Single by Shift K3Y
- Released: 21 September 2014
- Genre: Deep house
- Length: 3:14 (radio edit); 4:36 (extended mix);
- Label: Columbia; Sony;
- Songwriter(s): Lewis Shay Jankel
- Producer(s): Shift K3Y

Shift K3Y singles chronology
| "Touch" (2014) | "I Know" (2014) | "Name & Number" (2015) |

= I Know (Shift K3Y song) =

"I Know" is a song by British record producer and DJ Shift K3Y. The song was released in the United Kingdom on 21 September 2014 as a digital download. The song peaked at number 25 on the UK Singles Chart.

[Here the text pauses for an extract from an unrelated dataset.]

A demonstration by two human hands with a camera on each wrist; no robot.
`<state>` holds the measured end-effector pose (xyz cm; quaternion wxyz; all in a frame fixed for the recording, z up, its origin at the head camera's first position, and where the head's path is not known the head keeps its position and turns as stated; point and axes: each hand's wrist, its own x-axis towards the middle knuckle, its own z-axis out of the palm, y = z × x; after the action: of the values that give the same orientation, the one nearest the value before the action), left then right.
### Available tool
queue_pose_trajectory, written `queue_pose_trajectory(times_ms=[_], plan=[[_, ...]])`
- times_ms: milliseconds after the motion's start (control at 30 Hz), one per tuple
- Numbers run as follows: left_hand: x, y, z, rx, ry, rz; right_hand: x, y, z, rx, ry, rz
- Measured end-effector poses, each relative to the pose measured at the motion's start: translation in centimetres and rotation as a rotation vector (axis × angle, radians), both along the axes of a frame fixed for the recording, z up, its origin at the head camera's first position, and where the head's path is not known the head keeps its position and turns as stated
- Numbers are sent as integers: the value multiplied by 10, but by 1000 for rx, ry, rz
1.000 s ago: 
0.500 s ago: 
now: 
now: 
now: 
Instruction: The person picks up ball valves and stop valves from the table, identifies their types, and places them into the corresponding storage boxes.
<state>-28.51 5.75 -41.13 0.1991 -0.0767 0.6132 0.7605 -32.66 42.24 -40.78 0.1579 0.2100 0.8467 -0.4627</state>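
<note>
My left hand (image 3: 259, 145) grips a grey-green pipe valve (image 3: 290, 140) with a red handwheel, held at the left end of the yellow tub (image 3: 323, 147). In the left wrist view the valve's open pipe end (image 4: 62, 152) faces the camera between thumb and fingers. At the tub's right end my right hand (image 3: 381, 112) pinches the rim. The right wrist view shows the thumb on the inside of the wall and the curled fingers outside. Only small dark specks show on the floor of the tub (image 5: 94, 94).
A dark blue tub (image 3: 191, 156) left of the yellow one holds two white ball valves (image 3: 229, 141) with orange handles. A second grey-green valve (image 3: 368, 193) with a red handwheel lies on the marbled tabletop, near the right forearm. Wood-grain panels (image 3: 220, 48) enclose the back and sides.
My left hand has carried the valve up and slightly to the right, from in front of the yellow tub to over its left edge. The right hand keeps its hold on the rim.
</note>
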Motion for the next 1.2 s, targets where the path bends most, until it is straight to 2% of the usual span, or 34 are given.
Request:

It was written and produced by Shift K3Y.

==Music video==
A music video to accompany the release of "I Know" was first released onto YouTube on 12 August 2014. The video has accumulated over thirty million views.

==Track listing==

Digital download – single
| No. | Title | Length |
|---|---|---|
| 1. | "I Know" (Radio Edit) | 3:14 |

Digital download – EP
| No. | Title | Length |
|---|---|---|
| 1. | "I Know" (Extended) | 4:36 |
| 2. | "I Know" (Shift K3Y Remix) | 4:06 |
| 3. | "I Know" (Bee's Knees Remix) | 5:02 |
| 4. | "I Know" (Tough Love Remix) | 5:15 |
| 5. | "I Know" (New World Sound Remix) | 3:41 |
| 6. | "I Know" (AC Slater Remix) | 4:18 |
| 7. | "I Know" (Sonny Alven Remix) | 5:03 |
| 8. | "I Know" (Worthy Remix) | 5:40 |

==Charts==

| Chart (2014) | Peak position |
|---|---|
| Scotland (OCC) | 23 |
| UK Dance (OCC) | 6 |
| UK Singles (OCC) | 25 |

==Certifications==

| Region | Certification | Certified units/sales |
| United Kingdom (BPI) | Silver | 200,000^{‡} |
^{‡} Sales+streaming figures based on certification alone.